* Provided material:
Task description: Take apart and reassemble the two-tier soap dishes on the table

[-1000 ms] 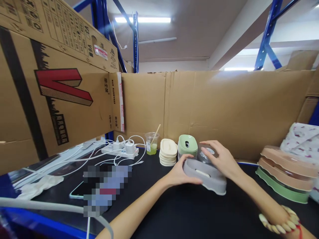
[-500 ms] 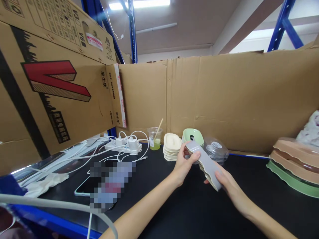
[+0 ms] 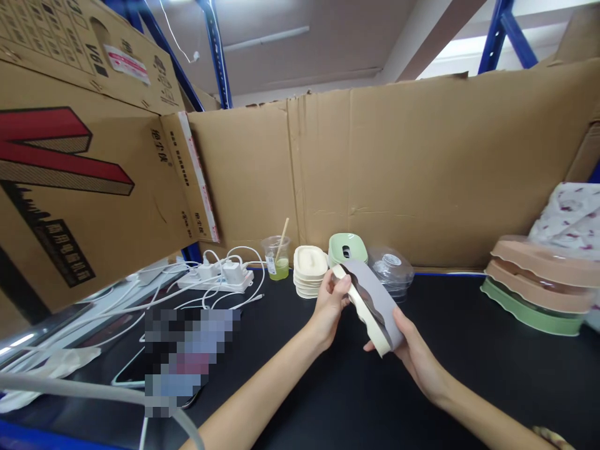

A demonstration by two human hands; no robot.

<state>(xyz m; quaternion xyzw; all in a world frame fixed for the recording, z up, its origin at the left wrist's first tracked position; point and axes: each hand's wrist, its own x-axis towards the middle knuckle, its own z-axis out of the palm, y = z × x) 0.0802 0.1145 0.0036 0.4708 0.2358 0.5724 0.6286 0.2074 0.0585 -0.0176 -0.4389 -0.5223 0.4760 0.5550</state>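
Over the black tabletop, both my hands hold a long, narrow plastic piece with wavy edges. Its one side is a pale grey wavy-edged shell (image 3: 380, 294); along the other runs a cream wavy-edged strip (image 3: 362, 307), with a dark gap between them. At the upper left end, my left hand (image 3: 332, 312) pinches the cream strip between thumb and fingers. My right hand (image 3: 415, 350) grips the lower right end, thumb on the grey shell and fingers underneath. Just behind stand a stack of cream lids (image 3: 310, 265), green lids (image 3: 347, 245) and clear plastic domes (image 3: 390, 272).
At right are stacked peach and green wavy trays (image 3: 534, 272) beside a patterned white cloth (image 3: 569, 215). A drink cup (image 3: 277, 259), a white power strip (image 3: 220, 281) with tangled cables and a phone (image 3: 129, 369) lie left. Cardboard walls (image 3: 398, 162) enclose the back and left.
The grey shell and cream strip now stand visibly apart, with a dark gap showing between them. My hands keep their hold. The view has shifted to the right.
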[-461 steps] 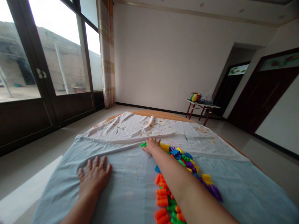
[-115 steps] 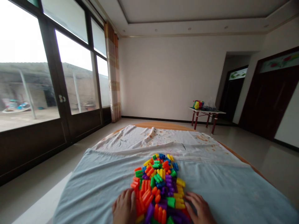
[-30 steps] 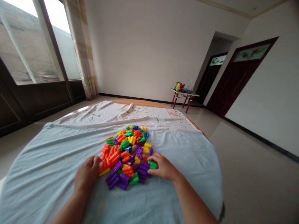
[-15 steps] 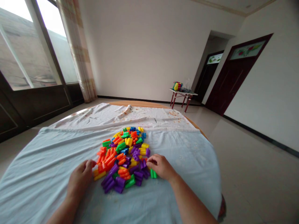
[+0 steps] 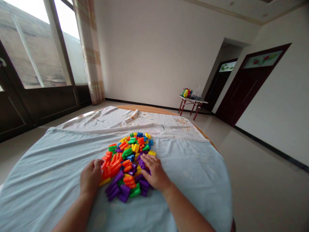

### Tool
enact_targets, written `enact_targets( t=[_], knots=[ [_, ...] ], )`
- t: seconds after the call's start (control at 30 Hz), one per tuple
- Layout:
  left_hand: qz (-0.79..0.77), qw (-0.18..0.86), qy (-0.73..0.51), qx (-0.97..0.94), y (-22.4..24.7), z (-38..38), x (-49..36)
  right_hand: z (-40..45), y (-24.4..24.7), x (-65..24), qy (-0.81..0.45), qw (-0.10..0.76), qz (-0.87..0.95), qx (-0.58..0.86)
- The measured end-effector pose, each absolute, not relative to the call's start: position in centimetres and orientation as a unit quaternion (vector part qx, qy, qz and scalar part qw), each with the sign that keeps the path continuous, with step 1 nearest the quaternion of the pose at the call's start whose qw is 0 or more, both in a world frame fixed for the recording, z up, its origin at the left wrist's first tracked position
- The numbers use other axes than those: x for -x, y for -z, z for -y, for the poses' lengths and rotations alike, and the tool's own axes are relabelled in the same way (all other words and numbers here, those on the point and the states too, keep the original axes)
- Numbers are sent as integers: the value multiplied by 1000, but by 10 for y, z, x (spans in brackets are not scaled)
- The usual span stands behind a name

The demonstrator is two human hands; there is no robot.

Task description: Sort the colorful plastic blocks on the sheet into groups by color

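Observation:
A pile of plastic building pieces shaped like joined tubes lies on the light blue cloth (image 5: 60, 167). Along the pile's left edge, my left hand (image 5: 90, 177) is cupped against the orange pieces (image 5: 113, 165), its fingers partly hidden and no piece visible in its grip. My right hand (image 5: 156, 171) lies palm down over the right side, fingers stretched and apart, touching a purple piece (image 5: 142, 164) and covering others. Closer to me are more purple pieces (image 5: 124, 192) and a green piece (image 5: 135, 190). Yellow, blue and green ones sit at the far end.
A whitish stained cloth (image 5: 156, 124) covers the far part of the round table, whose wooden rim (image 5: 149, 109) shows behind it. Beyond, a small table (image 5: 193, 99) bears a colourful bag (image 5: 187, 93) and a clear plastic bag (image 5: 198, 92).
My right hand has moved left and away from me onto the purple pieces, its fingers now spread. My left hand has shifted right against the orange pieces. The view has turned slightly.

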State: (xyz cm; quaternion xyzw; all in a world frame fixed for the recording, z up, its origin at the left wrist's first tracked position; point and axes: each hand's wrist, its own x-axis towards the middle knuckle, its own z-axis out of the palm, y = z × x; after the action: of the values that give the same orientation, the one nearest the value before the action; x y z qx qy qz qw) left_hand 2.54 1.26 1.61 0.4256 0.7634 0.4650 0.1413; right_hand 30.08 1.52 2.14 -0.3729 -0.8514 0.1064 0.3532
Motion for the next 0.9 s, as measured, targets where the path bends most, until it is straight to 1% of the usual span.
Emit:
enact_targets(
  t=[0.07, 0.13, 0.23, 0.33, 0.4, 0.5, 0.57, 0.63, 0.7, 0.8, 0.9],
  knots=[
    [-762, 151, -464, -426, -14, -11, -26, -16, -20, -298, -99, 340, 858, 372],
    [-762, 162, -464, -422, -13, -10, -25, -19, -19, -302, -103, 351, 850, 379],
    [-762, 171, -466, -416, -15, -9, -23, -26, -20, -319, -113, 407, 807, 413],
    [-762, 179, -466, -412, -17, -10, -23, -35, -19, -344, -104, 453, 740, 486],
    [-761, 183, -467, -412, -18, -11, -23, -39, -15, -361, -96, 450, 713, 528],
    [-756, 187, -471, -413, -17, -11, -22, -34, -3, -382, -102, 408, 718, 555],
    [-753, 195, -477, -410, -14, -10, -20, -27, 5, -392, -128, 383, 732, 549],
    [-748, 205, -483, -406, -11, -9, -16, -21, 11, -400, -156, 385, 738, 532],
    [-743, 211, -488, -406, -10, -8, -14, -18, 16, -405, -168, 410, 729, 522],
    [-738, 185, -485, -430, -23, -5, -20, -22, 22, -410, -155, 465, 686, 537],
    [-699, 167, -503, -480, -60, 10, -48, -29, 26, -410, -152, 501, 650, 552]
  ],
)
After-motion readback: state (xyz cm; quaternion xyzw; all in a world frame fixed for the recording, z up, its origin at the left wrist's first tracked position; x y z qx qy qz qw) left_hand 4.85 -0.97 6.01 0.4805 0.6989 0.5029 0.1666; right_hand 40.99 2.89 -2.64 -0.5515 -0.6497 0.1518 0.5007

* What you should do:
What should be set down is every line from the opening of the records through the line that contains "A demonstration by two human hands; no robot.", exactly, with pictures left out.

* Reply to the exercise:
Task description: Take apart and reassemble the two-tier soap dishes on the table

[-1000 ms] 
[-500 ms] 
[+0 ms] 

A demonstration by two human hands; no robot.

Work on this exercise is now finished.